* EXERCISE DESCRIPTION
Would you please write out the records below exactly as they appear?

━━ RECORDS TO PROCESS ━━

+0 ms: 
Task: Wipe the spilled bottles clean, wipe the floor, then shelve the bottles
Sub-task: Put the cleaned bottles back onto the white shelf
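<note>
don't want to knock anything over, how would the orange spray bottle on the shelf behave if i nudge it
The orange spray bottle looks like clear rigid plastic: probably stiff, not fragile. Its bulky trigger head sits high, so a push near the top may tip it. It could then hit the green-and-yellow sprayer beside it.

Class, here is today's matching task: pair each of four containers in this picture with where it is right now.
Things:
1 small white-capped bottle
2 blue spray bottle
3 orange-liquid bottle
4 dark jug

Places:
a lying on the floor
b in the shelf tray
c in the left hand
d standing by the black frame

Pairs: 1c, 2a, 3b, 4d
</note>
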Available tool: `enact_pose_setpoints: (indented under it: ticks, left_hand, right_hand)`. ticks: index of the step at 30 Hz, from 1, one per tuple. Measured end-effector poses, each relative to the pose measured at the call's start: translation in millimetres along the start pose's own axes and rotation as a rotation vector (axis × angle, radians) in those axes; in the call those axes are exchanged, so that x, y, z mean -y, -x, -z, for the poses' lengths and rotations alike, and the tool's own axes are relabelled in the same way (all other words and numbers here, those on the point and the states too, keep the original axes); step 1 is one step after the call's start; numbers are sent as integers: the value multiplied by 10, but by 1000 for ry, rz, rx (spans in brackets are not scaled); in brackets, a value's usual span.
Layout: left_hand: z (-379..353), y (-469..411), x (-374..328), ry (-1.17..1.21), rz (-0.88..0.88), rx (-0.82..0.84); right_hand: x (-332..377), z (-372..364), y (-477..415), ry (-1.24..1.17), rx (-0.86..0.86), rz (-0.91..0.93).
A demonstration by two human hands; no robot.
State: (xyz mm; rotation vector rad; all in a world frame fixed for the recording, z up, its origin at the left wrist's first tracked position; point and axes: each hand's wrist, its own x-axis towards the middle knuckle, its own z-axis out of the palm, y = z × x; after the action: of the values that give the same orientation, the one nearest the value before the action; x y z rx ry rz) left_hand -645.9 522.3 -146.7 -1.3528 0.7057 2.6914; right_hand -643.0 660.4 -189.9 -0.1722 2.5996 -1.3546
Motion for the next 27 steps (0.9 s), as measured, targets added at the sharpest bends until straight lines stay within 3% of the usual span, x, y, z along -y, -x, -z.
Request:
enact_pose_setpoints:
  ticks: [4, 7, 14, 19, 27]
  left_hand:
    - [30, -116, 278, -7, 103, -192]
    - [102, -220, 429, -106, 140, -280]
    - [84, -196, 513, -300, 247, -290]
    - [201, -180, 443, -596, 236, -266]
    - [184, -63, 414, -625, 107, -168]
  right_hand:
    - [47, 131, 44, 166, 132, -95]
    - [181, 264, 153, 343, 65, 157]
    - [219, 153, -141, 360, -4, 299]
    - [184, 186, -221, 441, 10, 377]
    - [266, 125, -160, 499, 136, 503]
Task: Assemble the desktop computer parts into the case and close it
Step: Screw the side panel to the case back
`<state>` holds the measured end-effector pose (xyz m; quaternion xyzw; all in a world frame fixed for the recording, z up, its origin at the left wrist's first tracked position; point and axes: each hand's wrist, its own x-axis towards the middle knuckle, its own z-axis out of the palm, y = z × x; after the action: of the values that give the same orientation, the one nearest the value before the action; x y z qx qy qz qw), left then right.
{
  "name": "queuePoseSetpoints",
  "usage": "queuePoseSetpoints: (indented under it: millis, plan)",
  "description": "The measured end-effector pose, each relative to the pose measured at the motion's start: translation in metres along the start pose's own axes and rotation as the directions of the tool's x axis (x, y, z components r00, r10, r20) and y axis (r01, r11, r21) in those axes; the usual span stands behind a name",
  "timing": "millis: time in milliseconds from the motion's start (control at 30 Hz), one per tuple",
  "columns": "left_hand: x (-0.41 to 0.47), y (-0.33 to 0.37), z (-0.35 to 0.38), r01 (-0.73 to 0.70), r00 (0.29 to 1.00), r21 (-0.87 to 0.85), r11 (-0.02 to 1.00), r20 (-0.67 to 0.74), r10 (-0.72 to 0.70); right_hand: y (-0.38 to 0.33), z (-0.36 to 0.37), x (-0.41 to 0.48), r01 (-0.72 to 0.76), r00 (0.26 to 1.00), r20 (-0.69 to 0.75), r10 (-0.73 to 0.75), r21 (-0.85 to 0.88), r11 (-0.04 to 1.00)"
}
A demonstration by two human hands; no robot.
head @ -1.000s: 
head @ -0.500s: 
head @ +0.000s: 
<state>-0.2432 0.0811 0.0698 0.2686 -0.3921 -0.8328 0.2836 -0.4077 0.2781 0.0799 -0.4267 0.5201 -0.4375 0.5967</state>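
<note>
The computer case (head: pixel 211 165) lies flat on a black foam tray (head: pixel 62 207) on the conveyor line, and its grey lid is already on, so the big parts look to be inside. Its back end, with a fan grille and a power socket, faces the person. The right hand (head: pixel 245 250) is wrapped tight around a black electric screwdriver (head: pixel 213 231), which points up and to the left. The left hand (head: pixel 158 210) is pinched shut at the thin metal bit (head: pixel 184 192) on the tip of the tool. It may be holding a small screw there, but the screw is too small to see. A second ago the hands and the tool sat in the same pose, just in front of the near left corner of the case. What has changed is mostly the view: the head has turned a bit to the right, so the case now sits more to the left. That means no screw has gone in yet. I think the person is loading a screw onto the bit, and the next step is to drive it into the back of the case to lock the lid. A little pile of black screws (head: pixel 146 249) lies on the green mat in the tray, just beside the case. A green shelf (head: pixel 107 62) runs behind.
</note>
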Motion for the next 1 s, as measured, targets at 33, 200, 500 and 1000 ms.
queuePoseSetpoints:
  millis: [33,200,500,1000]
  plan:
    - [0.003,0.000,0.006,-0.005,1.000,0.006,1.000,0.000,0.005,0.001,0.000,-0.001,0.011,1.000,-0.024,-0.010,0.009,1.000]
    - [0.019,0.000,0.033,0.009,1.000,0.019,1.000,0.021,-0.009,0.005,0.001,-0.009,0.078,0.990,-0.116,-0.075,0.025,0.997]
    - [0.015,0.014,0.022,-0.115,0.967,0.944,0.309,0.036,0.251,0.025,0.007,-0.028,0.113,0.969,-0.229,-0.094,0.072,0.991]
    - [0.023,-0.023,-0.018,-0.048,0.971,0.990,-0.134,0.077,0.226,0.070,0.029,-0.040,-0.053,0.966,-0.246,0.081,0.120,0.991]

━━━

* OUTPUT FOR THIS EXERCISE
+0 ms: 
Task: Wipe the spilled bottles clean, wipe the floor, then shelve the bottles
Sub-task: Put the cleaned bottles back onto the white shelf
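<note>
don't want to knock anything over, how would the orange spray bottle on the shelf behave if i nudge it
The orange spray bottle looks like clear rigid plastic: probably stiff, not fragile. Its bulky trigger head sits high, so a push near the top may tip it. It could then hit the green-and-yellow sprayer beside it.

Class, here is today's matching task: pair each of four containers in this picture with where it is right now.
Things:
1 small white-capped bottle
2 blue spray bottle
3 orange-liquid bottle
4 dark jug

Places:
a lying on the floor
b in the shelf tray
c in the left hand
d standing by the black frame

Pairs: 1c, 2a, 3b, 4d
</note>
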Available tool: `enact_pose_setpoints: (indented under it: ticks, left_hand, right_hand)`. ticks: index of the step at 30 Hz, from 1, one per tuple. Measured end-effector poses, each relative to the pose measured at the call's start: translation in millimetres along the start pose's own axes and rotation as a rotation vector (axis × angle, radians) in those axes; in the call those axes are exchanged, so that x, y, z mean -y, -x, -z, for the poses' lengths and rotations alike, and the tool's own axes are relabelled in the same way (all other words and numbers here, those on the point and the states too, keep the original axes); step 1 is one step after the call's start; numbers are sent as integers: the value multiplied by 10, but by 1000 for ry, rz, rx (spans in brackets are not scaled); in brackets, a value's usual span.
Layout: left_hand: z (-379..353), y (-469..411), x (-374..328), ry (-1.17..1.21), rz (-0.88..0.88), rx (-0.82..0.84); right_hand: x (-332..377), z (-372..364), y (-477..415), ry (-1.24..1.17), rx (-0.86..0.86), rz (-0.91..0.93).
A demonstration by two human hands; no robot.
State: (xyz mm; rotation vector rad; all in a world frame fixed for the recording, z up, its origin at the left wrist's first tracked position; point and axes: each hand's wrist, its own x-axis towards the middle knuckle, its own z-axis out of the palm, y = z × x; after the action: of the values that give the same orientation, the one nearest the value before the action; x y z rx ry rz) left_hand -645.9 522.3 -146.7 -1.3528 0.7057 2.6914; right_hand -643.0 660.4 -189.9 -0.1722 2.5996 -1.3546
Motion for the next 27 steps (0.9 s), as measured, targets added at the sharpest bends until straight lines stay within 3% of the usual span, x, y, z along -y, -x, -z.
Request:
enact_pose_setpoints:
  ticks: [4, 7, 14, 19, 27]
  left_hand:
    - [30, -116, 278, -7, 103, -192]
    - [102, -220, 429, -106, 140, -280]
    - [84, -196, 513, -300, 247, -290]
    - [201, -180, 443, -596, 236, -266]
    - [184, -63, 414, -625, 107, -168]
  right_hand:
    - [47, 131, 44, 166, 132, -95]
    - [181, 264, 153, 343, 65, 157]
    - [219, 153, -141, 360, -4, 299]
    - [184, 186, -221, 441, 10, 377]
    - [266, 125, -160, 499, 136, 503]
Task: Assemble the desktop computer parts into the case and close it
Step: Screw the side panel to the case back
`<state>` holds the measured end-effector pose (xyz m; quaternion xyzw; all in a world frame fixed for the recording, z up, its origin at the left wrist's first tracked position; point and axes: each hand's wrist, its own x-axis towards the middle knuckle, its own z-axis out of the palm, y = z × x; after the action: of the values that give the same orientation, the one nearest the value before the action; x y z qx qy qz qw), left then right.
{
  "name": "queuePoseSetpoints",
  "usage": "queuePoseSetpoints: (indented under it: millis, plan)",
  "description": "The measured end-effector pose, each relative to the pose measured at the motion's start: translation in metres along the start pose's own axes and rotation as the directions of the tool's x axis (x, y, z components r00, r10, r20) and y axis (r01, r11, r21) in those axes; the usual span stands behind a name",
  "timing": "millis: time in milliseconds from the motion's start (control at 30 Hz), one per tuple",
  "columns": "left_hand: x (-0.41 to 0.47), y (-0.33 to 0.37), z (-0.35 to 0.38), r01 (-0.73 to 0.70), r00 (0.29 to 1.00), r21 (-0.87 to 0.85), r11 (-0.02 to 1.00), r20 (-0.67 to 0.74), r10 (-0.72 to 0.70); right_hand: y (-0.38 to 0.33), z (-0.36 to 0.37), x (-0.41 to 0.48), r01 (-0.72 to 0.76), r00 (0.26 to 1.00), r20 (-0.69 to 0.75), r10 (-0.73 to 0.75), r21 (-0.85 to 0.88), r11 (-0.04 to 1.00)"
}
A demonstration by two human hands; no robot.
head @ -1.000s: 
head @ -0.500s: 
head @ +0.000s: 
<state>-0.2432 0.0811 0.0698 0.2686 -0.3921 -0.8328 0.2836 -0.4077 0.2781 0.0799 -0.4267 0.5201 -0.4375 0.5967</state>
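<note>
The computer case (head: pixel 211 165) lies flat on a black foam tray (head: pixel 62 207) on the conveyor line, and its grey lid is already on, so the big parts look to be inside. Its back end, with a fan grille and a power socket, faces the person. The right hand (head: pixel 245 250) is wrapped tight around a black electric screwdriver (head: pixel 213 231), which points up and to the left. The left hand (head: pixel 158 210) is pinched shut at the thin metal bit (head: pixel 184 192) on the tip of the tool. It may be holding a small screw there, but the screw is too small to see. A second ago the hands and the tool sat in the same pose, just in front of the near left corner of the case. What has changed is mostly the view: the head has turned a bit to the right, so the case now sits more to the left. That means no screw has gone in yet. I think the person is loading a screw onto the bit, and the next step is to drive it into the back of the case to lock the lid. A little pile of black screws (head: pixel 146 249) lies on the green mat in the tray, just beside the case. A green shelf (head: pixel 107 62) runs behind.
</note>
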Motion for the next 1 s, as measured, targets at 33, 200, 500 and 1000 ms.
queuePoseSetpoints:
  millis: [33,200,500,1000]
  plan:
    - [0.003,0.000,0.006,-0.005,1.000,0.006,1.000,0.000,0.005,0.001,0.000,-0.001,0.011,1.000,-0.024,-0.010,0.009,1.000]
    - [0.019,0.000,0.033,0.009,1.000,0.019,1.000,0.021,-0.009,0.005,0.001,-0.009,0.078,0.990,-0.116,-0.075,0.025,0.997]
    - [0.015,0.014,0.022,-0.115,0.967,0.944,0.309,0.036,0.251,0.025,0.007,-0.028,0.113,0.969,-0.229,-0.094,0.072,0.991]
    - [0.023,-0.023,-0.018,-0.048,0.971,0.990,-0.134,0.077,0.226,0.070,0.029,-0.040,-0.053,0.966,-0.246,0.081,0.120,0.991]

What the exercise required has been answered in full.